The big news of the week and probably the month on the NZX was the IPO of Cannasouth. In a vibrant IPO market, this would not normally make too much news but it has made headlines for two reasons:
- It is the first IPO in New Zealand for the last 2 years.
- It is a medicinal Marijuana company.
I will not pretend to give you too much of an insight into what Cannasouth does. I haven’t taken the time to do read the prospectus or do any real research on them. Warren Buffett famously says that you should have your circle of competence and understanding and stay well within that. It is fair to say that medicinal marijuana companies fall well outside that circle for me, so I just don’t really give it the time of day. So, you should take what I say with a grain of salt.
I am bearish on investment in Marijuana related stocks in general, by this I mean that as a basket or a group I think they will be poor investments with the odd bright star. However, I am bullish on the future legalisation of Marijuana related products, by this I mean that I think it will eventually happen.
So since I do not have any opinion on the company itself, what did the media and analyst community say:
Brian Gaynor, a famous NZX commentator, in his article in the Herald said, “Cannasouth’s share structure is reminiscent of the bad, old mid-1980s. In other words, I believe the Cannasouth IPO has a structure that primarily benefits existing shareholders rather than those participating in the IPO”.
Shareclarity said; “Cannasouth is a very early-stage investment that is being priced 70-200% higher than later-stage IPOs and 25-100% higher than other established medicinal cannabis companies on the Australian Stock Exchange.
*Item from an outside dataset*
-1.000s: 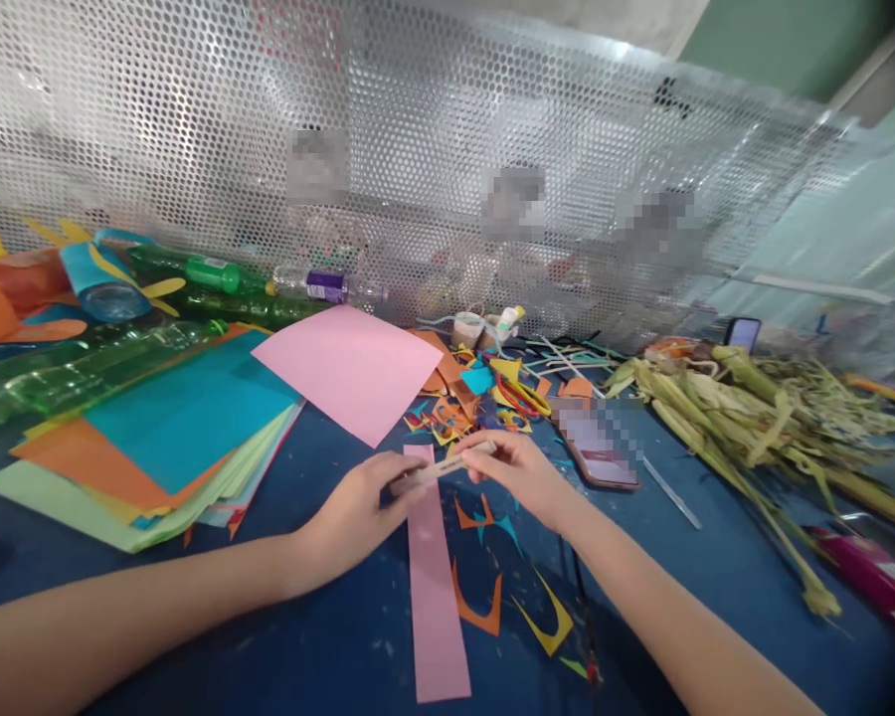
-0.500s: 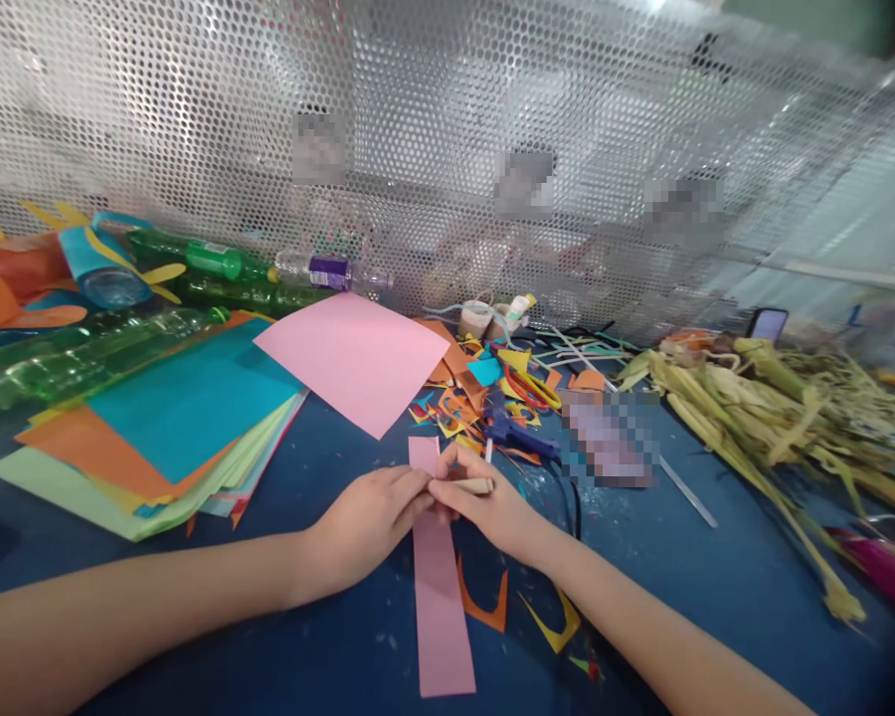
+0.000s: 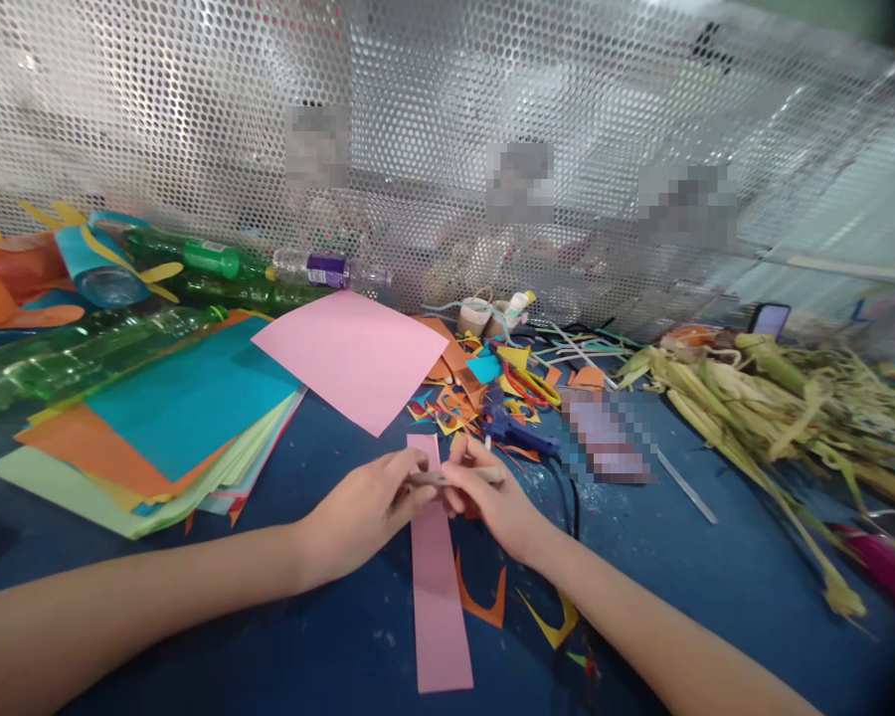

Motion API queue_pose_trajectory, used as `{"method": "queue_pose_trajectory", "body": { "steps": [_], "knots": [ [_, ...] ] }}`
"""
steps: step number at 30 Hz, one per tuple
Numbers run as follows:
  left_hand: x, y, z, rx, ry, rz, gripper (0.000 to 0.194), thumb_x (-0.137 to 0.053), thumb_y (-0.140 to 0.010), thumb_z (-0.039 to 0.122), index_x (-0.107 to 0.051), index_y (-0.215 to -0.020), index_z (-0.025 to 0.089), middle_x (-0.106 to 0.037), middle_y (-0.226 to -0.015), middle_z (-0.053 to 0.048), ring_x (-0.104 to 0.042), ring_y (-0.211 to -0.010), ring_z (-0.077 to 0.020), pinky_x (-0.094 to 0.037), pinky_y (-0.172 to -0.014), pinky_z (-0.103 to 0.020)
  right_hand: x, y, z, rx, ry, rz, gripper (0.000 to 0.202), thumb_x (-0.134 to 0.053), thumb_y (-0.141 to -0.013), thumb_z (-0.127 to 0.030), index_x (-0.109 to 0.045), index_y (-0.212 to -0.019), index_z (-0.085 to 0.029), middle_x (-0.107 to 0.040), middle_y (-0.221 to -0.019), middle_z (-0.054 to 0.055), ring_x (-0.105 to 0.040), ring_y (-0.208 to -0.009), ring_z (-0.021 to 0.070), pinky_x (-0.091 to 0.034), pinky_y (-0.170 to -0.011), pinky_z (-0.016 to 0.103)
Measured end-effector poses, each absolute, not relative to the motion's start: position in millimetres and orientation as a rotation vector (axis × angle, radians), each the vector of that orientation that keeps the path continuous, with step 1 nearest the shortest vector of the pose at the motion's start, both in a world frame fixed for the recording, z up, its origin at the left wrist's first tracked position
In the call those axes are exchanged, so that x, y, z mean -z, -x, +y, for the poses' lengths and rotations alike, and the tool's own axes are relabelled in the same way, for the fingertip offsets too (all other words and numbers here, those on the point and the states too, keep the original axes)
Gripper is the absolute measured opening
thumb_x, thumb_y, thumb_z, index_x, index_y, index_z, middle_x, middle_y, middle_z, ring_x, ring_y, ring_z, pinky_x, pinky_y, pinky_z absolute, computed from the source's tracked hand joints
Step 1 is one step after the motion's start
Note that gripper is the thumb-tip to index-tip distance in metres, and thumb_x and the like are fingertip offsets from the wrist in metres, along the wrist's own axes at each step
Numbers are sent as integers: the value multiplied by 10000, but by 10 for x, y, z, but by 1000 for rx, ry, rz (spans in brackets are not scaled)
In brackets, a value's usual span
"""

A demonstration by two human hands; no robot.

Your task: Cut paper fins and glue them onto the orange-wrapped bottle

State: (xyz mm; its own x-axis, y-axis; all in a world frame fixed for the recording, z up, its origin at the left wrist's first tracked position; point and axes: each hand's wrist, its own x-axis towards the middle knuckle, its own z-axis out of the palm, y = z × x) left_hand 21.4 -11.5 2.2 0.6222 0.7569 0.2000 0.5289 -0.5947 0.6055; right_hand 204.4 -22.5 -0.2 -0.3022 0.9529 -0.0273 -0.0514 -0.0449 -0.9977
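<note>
Over the upper part of a long pink paper strip (image 3: 440, 607), my two hands meet around a thin, pale brownish stick-like object (image 3: 484, 476). My left hand (image 3: 377, 502) pinches its left end between thumb and fingers. My right hand (image 3: 492, 502) holds its right part, fingers curled round it. The strip lies flat on the blue table and runs toward me beneath the hands. Beyond them rests a larger pink sheet (image 3: 358, 353). Orange (image 3: 484, 602) and yellow (image 3: 556, 626) cut-out scraps lie right of the strip.
Coloured paper (image 3: 186, 398) is stacked at left, beside green bottles (image 3: 104, 353). A blue glue gun (image 3: 522, 435), red-yellow scissors (image 3: 529, 383) and scraps lie right of centre. Dried husks (image 3: 776, 398) fill the right. People show behind a perforated metal screen (image 3: 418, 119).
My left fingers have drawn slightly left and opened a gap from the right ones, so more of the thin object shows between my hands. My right hand has shifted slightly right.
</note>
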Motion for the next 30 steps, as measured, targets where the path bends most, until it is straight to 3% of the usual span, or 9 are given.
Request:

Cannasouth is a startup cannabis research and development company that generates no revenues, owns no substantive assets, has no products in market or in development, has no commercial agreements apart from some non-exclusive licenses to import cannabis seeds and plants, and it cannot start to sell products in New Zealand without Government reforms that are far from certain”
Hamesh Sharma, from Australasian Trading Management (a company I have a small shareholding in said), sums it up quite well from a price action perspective; “Clearly this is an extremely high-risk investment which has been priced at an eye-watering valuation – in saying that, with retail investor appetite for the sector the price reaction post IPO could go either way. Watch this space”.
As I said, I won’t be personally quoted on what I think of the company. But we can look at the basic numbers. By all accounts, the company is still at the research phase and makes no revenues or profits. So a company that is making no revenue or profits is going to have some costs. Just as a base case there will be leasing, staffing and research costs. So they are going to be losing money. I am not sure how long it will take them to generate revenues, that is if they do get to the revenue stage at all, but judging from the Shareclarity quote it might be a while if they have to get around the government.
There looks like there are 102 million shares outstanding with a share price of around 40 cents per share. So that is close enough to a $40 million valuation. So the question is, would you pay $40 million for this company? That is what you have to ask yourself. Of course, you are not paying $40 million but it is always worth thinking about things in terms of buying the whole company, as your shareholding is just that a share of $40 million. Now do not get me wrong, this could be a very successful investment, the company could hit gold, they could come up with a medicinal product that cures cancer and they will generate significant revenues and profits. And if you could figure this out and invest on this basis then you will make a significant profit. So that is one outcome. But one thing I can tell you is that if you made an investing career out of investing in speculative research companies at valuations of $40 million that have no revenues or profits then on average, you will lose over the long term.
But this is not the only way to make money on the stock. Like Hamesh said, the price reaction could go either way. So even if you didn’t know what was going to happen with the underlying business you could speculate as to what was going to happen with the stock. And basically, what you are saying here is, I hope that someone else is going to buy it off me for more later, that is what you are relying on. And that could happen. Certainly could, especially in a sexy sector like marijuana. Also, it could be that someone comes out and buys the whole company. That would also generate you a profit.